**Task to complete**
Start at the line below containing "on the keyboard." and stop at the line containing "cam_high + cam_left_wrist". Repeat every line of that stretch exactly, and nothing outside it.

**Data to process**
★ ★ ★ ★

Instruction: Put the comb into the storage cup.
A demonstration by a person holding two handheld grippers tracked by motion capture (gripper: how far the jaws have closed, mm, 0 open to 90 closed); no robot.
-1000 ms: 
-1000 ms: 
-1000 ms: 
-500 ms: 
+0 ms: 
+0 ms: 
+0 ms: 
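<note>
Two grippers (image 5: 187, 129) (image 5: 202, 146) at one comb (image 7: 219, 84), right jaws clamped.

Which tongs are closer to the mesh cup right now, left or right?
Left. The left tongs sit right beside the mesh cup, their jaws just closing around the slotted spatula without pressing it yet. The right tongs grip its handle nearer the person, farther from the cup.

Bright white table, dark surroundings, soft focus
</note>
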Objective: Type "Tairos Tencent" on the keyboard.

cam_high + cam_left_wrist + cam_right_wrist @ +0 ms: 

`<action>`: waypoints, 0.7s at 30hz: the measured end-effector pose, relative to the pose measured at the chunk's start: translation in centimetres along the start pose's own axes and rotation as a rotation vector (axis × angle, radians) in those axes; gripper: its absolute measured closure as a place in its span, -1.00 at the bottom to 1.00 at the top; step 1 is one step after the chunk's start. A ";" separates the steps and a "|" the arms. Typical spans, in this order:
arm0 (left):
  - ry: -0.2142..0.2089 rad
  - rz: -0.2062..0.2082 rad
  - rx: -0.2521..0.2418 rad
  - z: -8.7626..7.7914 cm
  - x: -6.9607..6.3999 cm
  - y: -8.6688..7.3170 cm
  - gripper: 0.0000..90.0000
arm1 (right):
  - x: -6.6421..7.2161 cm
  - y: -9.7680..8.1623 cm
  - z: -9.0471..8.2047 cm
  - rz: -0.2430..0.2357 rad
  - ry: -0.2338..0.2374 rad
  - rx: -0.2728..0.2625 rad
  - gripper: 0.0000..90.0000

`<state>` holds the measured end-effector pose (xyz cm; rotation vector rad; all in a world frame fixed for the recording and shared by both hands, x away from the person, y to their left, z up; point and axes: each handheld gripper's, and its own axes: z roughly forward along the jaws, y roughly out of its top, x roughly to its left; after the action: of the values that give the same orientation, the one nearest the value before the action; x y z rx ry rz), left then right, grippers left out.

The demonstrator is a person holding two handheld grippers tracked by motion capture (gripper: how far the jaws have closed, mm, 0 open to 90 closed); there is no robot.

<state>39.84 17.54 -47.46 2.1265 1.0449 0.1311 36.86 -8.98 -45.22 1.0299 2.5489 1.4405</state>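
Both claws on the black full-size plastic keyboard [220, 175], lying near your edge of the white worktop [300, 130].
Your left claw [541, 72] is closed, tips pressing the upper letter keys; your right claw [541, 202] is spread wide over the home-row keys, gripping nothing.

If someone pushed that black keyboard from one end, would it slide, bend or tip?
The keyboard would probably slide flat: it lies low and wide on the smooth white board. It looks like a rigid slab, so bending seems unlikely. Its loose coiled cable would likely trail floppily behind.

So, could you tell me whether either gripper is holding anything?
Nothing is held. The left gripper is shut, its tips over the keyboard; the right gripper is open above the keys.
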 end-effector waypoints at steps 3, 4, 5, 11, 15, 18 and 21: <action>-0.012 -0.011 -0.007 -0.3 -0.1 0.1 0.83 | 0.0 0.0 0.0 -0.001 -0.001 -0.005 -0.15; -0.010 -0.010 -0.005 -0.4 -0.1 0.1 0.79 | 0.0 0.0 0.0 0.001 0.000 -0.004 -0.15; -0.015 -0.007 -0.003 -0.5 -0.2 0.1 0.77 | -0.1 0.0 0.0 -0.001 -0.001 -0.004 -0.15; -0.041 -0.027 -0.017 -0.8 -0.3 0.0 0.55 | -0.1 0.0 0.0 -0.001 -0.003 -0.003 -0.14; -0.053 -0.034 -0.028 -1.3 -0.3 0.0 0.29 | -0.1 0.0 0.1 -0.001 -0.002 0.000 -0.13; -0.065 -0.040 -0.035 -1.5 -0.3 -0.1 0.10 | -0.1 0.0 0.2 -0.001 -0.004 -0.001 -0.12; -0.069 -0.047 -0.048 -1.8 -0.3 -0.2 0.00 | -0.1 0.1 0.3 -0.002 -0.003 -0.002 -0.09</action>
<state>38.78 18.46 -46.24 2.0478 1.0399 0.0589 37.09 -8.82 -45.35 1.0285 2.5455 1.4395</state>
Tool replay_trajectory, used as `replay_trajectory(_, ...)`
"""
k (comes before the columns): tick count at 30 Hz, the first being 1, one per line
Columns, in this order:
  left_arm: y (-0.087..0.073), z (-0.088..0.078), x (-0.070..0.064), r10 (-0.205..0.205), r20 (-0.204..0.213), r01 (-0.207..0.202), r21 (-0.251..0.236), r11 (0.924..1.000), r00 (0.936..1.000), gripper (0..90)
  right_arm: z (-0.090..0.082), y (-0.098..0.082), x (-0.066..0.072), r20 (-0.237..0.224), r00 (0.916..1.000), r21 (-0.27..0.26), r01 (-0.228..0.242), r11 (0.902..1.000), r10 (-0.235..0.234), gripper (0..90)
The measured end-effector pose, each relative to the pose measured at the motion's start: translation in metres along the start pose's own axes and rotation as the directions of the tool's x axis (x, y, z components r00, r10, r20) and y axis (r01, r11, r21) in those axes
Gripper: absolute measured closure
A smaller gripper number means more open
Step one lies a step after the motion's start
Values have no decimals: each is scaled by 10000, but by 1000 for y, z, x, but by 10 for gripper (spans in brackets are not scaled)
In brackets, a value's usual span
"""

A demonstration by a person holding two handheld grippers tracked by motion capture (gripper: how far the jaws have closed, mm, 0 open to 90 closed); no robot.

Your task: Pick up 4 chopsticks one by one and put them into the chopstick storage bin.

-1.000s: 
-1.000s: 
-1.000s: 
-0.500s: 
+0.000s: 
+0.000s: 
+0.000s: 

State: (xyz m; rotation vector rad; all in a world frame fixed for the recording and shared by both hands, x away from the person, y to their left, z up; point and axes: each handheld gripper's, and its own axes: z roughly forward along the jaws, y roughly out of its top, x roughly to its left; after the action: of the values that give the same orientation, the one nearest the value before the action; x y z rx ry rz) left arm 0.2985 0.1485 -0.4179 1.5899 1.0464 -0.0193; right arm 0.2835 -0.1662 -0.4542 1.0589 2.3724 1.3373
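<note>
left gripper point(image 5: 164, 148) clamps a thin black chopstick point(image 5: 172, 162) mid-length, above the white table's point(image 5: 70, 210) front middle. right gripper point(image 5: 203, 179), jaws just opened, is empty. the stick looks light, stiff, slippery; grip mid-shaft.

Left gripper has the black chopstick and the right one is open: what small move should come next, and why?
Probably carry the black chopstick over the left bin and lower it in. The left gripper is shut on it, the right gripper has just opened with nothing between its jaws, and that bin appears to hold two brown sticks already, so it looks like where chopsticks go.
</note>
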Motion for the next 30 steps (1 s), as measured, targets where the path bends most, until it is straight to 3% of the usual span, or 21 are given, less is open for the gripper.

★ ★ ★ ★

**Reply**
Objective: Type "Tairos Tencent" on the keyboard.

cam_high + cam_left_wrist + cam_right_wrist @ +0 ms: 

The output given here is complete.